The Oral-Gut Axis and ProDentim
ProDentim delivers a carefully selected consortium of probiotic bacteria — Lactobacillus reuteri, Lactobacillus paracasei, and Bifidobacterium lactis — that have been shown to colonise the oral cavity and produce anti-inflammatory metabolites that travel through the mucosal immune system to the gut. The rationale is elegant: the oral microbiome and gut microbiome are connected through the digestive tract, and supporting oral bacterial ecology has downstream effects on gut microbial composition and systemic immune activation.
The connection between oral health and systemic inflammation is well-established: periodontal disease is associated with higher rates of cardiovascular disease, rheumatoid arthritis, and type 2 diabetes — all conditions with inflammatory components. By reducing oral dysbiosis and the inflammatory molecules it produces, ProDentim addresses the oral contribution to the gut-brain inflammatory signalling that underlies many cases of depression and anxiety.
Iron Role in Brain Energy Metabolism
Iron is essential for brain function far beyond its role in haemoglobin and oxygen transport. The brain consumes approximately 20% of the body oxygen despite accounting for only 2% of body weight, and iron is critical in this energy metabolism — particularly in the electron transport chain within mitochondria, where iron-sulfur clusters are essential components of Complexes I, II, and III. Iron is also a cofactor for tyrosine hydroxylase, the rate-limiting enzyme in dopamine synthesis, and for ribonucleotide reductase, the enzyme required for DNA synthesis.

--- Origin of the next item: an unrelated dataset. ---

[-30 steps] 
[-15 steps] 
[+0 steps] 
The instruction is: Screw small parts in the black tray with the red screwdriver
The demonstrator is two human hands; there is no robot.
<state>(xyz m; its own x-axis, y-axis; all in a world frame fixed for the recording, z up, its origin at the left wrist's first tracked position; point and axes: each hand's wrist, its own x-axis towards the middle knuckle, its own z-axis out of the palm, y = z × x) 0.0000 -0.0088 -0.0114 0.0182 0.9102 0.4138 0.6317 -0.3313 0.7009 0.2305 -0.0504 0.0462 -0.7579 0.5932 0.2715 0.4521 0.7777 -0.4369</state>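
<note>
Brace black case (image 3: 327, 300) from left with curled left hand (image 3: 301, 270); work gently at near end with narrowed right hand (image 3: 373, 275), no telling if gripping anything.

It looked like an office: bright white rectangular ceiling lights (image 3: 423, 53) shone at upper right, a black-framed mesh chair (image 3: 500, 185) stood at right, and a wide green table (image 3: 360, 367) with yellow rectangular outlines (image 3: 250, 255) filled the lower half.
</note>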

These roles mean that iron deficiency — even without frank anaemia — can impair dopaminergic signalling, reduce neural energy production, and compromise myelin formation, with measurable effects on attention, memory, and executive function.
Why Iron Deficiency Is So Common
Iron deficiency is the most common nutritional deficiency worldwide, affecting an estimated 2 billion people. In menstruating women, iron deficiency is particularly prevalent due to monthly menstrual blood loss — even a “normal” menstrual iron loss of 30-40ml per cycle can gradually deplete iron stores over months to years. In men and post-menopausal women, iron deficiency should always be investigated as it can signal occult gastrointestinal blood loss. The symptoms of iron deficiency extend well beyond fatigue and pallor: restless legs syndrome (strongly associated with brain iron deficiency), impaired thermoregulation, reduced exercise tolerance, and cognitive impairment in both children and adults.

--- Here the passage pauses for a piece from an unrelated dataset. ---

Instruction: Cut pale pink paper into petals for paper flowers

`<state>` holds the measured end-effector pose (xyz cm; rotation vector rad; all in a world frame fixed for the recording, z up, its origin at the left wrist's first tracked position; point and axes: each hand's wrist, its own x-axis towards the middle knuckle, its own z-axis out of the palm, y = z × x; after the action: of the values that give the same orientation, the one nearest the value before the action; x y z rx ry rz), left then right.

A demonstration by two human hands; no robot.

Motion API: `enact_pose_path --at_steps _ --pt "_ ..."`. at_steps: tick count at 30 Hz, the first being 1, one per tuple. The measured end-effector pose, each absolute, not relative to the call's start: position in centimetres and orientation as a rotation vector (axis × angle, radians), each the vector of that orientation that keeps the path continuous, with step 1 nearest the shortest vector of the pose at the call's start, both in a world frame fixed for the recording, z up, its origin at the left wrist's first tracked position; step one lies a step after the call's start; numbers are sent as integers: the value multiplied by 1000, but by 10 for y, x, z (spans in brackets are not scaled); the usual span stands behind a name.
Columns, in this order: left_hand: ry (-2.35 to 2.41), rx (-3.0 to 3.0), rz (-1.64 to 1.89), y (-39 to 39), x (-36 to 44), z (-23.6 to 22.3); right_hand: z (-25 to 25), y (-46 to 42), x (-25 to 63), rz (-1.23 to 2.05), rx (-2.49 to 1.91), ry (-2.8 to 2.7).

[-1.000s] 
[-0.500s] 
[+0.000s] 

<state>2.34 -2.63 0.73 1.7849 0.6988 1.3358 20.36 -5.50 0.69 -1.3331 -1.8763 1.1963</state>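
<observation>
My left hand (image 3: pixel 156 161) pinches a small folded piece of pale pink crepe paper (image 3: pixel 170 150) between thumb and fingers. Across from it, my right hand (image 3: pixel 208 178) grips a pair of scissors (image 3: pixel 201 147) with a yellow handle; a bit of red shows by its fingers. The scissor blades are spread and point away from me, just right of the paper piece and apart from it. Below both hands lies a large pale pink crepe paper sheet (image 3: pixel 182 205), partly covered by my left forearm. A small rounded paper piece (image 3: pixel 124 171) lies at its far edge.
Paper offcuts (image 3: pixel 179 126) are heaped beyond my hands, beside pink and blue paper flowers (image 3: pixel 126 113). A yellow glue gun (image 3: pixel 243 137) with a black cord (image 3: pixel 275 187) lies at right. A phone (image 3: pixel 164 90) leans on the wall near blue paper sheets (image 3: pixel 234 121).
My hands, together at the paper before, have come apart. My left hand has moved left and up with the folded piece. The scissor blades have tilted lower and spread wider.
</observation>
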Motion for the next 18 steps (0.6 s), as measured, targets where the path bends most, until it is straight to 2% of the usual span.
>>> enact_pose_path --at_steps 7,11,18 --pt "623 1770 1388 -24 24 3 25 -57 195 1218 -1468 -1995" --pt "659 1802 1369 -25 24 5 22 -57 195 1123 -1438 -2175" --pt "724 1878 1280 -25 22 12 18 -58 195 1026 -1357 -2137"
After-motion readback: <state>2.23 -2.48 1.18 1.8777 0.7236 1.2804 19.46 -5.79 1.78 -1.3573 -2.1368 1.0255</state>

Iron Status: Not Just Haemoglobin
The standard diagnostic marker for iron deficiency is haemoglobin — but this misses the majority of iron-deficient people, because haemoglobin only falls after iron stores (ferritin) are already significantly depleted. Ferritin is the storage form of iron, and a level below 30 ng/mL indicates depleted stores, while anything below 15 ng/mL indicates frank deficiency. Optimal ferritin for cognitive function appears to be in the range of 50-100 ng/mL. Iron supplementation should always be guided by ferritin testing, not haemoglobin alone, and excessive iron (from over-supplementation or haemochromatosis) carries its own serious risks including liver cirrhosis and increased infection risk through iron-dependent pathogen growth.